Desde o início das transformações que foram levadas a cabo em Angola que o edifício sociológico começou a ser mal construído. Qualquer espécie de transformação intelectual (falamos de qualidade) só é possível depois da estruturação de novas formas de produção e pelo surgimento de novas classes tecnicamente mais habilitadas à direcção de uma nova estrutura económica (quantidade). Ou seja, a preocupação primeira devia ter passado por uma transformação profunda ao nível das estruturas, acompanhada de um aumento organizado e dirigido das forças produtivas em simultâneo com a escolha de quadros suficientemente aptos para a direcção da actividade económica essencial. Não tendo sido feito nenhum tipo de transformação quantitativa, jamais se poderia esperar por uma mudança qualitativa. Pior um pouco com as mudanças geracionais que nos vão trazendo gente que, se do ponto de vista dos conhecimentos técnicos devia, em teoria, estar bem mais preparada do que as anteriores gerações, nos está a apresentar um quadro lúgubre.

De enorme pobreza intelectual, de falsas aptidões, mesmo numa perspectiva mecanicista (os que se dizem altamente competentes do ponto de vista profissional e que vivem sempre na retaguarda afirmando que não são políticos nem da actividade política são adeptos mesmo que o façam minuto a minuto...), provando-nos todos os dias que pouco mais têm para nos oferecer que o pior da burguesia colonial já tinha inventado. Uma forma estranha de vida onde ninguém trabalha, ninguém produz, ninguém é capaz de justificar a sua ascensão social, ninguém é capaz de utilizar a língua portuguesa para além do trivial e ainda assim repleta de erros. Ninguém é capaz de ultrapassar o estágio de desenvolvimento que acabe com as noções falsamente burguesas da caridade com os pobrezinhos em vez de pensar em lutar pelo pleno emprego, das esmolas aos miseráveis em lugar de um combate organizado contra a pobreza e num individualismo doentio em lugar de uma consciência plena e responsável de que todos somos iguais perante a lei...

Lembrando um estudioso marxista (será que conhecem a palavra?), o nosso grau de desenvolvimento regrediu "a uma forma primitiva de confusão e de completa absorção do elemento individual no elemento social, assinalada na ordem económica pela ausência de qualquer indústria". E prossegue: "A incultura do homem médio, a falta de verdadeira preparação científica e humana, a fragilidade - quando não o deserto árido e inóspito - das convicções são, na verdade, uma das grandes, das desoladoras desventuras da nossa época".

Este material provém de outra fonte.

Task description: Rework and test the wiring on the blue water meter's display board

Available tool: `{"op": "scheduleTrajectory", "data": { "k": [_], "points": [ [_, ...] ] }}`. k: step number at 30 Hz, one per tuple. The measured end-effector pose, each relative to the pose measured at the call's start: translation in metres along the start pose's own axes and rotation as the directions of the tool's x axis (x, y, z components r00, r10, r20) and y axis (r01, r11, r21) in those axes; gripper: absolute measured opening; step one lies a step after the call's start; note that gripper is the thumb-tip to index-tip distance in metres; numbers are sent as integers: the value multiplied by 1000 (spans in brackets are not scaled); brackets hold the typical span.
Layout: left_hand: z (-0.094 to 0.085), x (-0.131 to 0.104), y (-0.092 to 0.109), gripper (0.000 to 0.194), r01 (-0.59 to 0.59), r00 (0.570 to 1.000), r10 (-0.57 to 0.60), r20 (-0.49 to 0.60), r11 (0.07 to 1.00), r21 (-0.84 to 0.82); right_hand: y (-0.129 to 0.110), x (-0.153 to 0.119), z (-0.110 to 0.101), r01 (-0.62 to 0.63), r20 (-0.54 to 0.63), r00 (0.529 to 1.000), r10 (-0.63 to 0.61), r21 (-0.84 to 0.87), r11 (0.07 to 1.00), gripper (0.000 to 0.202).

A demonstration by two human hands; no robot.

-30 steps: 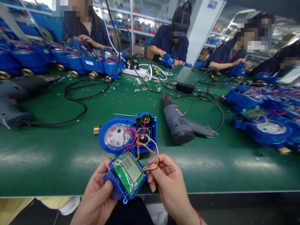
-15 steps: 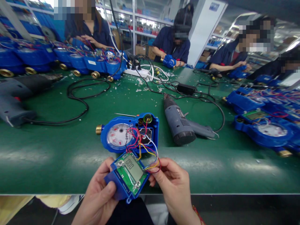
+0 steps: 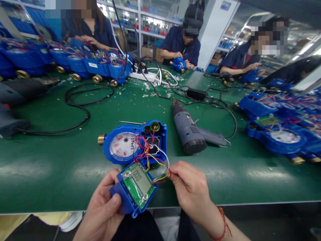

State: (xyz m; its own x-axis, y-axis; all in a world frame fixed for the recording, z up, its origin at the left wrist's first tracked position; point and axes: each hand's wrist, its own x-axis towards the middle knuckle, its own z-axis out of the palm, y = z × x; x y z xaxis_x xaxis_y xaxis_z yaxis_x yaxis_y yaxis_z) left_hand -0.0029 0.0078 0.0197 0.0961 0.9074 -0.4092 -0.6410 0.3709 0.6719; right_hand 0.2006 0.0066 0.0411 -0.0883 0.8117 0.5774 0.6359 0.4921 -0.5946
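Note:
My left hand [image 3: 106,202] is closed round the blue housing of a display module [image 3: 142,180], tilted towards me over the table edge; its green circuit board carries a small screen with digits. Thin red, yellow, white and blue wires [image 3: 160,157] run from the board to a blue water meter [image 3: 107,149] lying behind it. The meter has a round dial, a brass fitting at left and an open compartment at right. My right hand [image 3: 190,187] pinches at the wires beside the module; a red wire end sticks out just left of its fingertips.
A grey heat gun [image 3: 189,130] lies right of the meter, another heat gun [image 3: 15,103] at far left, both with black cables. Blue meters [image 3: 283,137] crowd the right side, and more meters [image 3: 77,65] the back left. A power strip [image 3: 142,77] lies behind. Several people work across the table.
My right hand has moved right and slightly up, away from the board's edge. The red wire that looped there now ends loose. My left hand still holds the module. The view has shifted slightly.

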Motion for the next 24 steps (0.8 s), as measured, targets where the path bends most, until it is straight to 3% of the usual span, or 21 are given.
{"op": "scheduleTrajectory", "data": {
  "k": [4, 8, 11, 14, 18, 21, 24],
  "points": [
    [-1, -1, 4, 59, 19, 998, -19, -57, 1000, 0, 6, 2, -12, -145, -111, 984, 137, -69, 987, 19],
    [-4, -1, 3, 53, 30, 1000, -30, -9, 1000, -1, 6, -6, -7, -245, 2, 969, 246, -84, 966, 43],
    [-4, 0, 2, 51, 34, 999, -34, -8, 999, -1, 0, -11, 4, -351, 72, 935, 347, 52, 935, 32],
    [-1, 0, 2, 49, 29, 1000, -29, 2, 1000, -2, -9, -13, 17, -484, 191, 875, 446, 393, 782, 10],
    [1, -1, 3, 47, 26, 999, -26, 20, 1000, -2, -15, -12, 28, -573, 284, 796, 534, 637, 516, 15],
    [0, -1, 4, 48, 22, 1000, -22, -7, 1000, 11, -11, -11, 30, -525, 244, 784, 571, 751, 400, 21],
    [-1, -1, 4, 52, 24, 999, -24, -31, 1000, 4, -4, -12, 27, -453, 134, 755, 642, 814, 364, 20]
  ]
}}
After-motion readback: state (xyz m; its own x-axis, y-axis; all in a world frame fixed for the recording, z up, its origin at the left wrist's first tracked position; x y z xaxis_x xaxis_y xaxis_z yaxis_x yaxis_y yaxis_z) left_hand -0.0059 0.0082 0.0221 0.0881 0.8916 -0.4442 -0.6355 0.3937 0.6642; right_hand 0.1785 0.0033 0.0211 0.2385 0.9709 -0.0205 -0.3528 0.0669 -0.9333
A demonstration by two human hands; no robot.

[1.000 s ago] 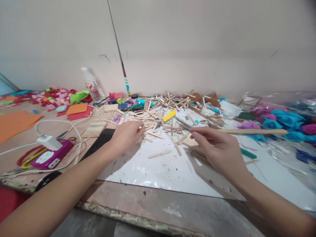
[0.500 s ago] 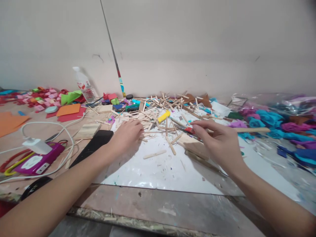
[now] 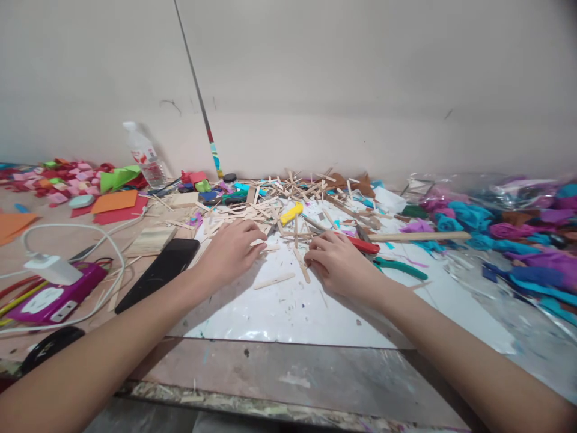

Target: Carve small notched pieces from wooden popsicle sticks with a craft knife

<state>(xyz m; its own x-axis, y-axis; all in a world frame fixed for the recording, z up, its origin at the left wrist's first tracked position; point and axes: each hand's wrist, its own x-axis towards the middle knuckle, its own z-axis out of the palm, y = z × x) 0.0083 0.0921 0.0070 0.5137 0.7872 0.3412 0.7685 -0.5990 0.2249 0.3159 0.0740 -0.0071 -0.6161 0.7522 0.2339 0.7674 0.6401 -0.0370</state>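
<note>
I've got my left hand (image 3: 232, 252) and right hand (image 3: 339, 260) curled near wooden sticks (image 3: 302, 265), can't tell if either's gripping one.

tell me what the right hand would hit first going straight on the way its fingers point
Most likely the slanted wooden stick on the white sheet, just ahead of the right hand. Depth is unclear, so the hand may be touching it.

On the surface (image 3: 216, 364), the sheet (image 3: 270, 319) lies under many sticks (image 3: 246, 211). Left of it is the phone (image 3: 157, 273), farther left the socket (image 3: 58, 294), and behind these the bottle (image 3: 146, 157). The rod (image 3: 424, 236) lies at right.
</note>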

Querer demonstrar o inverso, por via do exercício de um poder económico-financeiro atingido, como todos sabemos, por via da acumulação pura e dura do capital, não facilita um processo de evolução da consciência que coloca o Homem numa posição de sujeito e a realidade por objecto. Um processo de descoberta, estudo e aprendizagem de caboucos fundamentais à realização efectiva das finalidades humanas... A aquisição da Cultura - enquanto escolha do ser humano para estabelecer, pela via da razão, a sua consciência e a sua influência qualitativa na sociedade em que vive, que leva, num nível posterior, à criação de elites - não pode ser confundida com o nome e a filiação de cada um ou quem são as suas amizades. Lembrando Sócrates, "para se ser culto é preciso possuir-se, como condição prévia, a consciência da nossa incultura e da nossa humildade".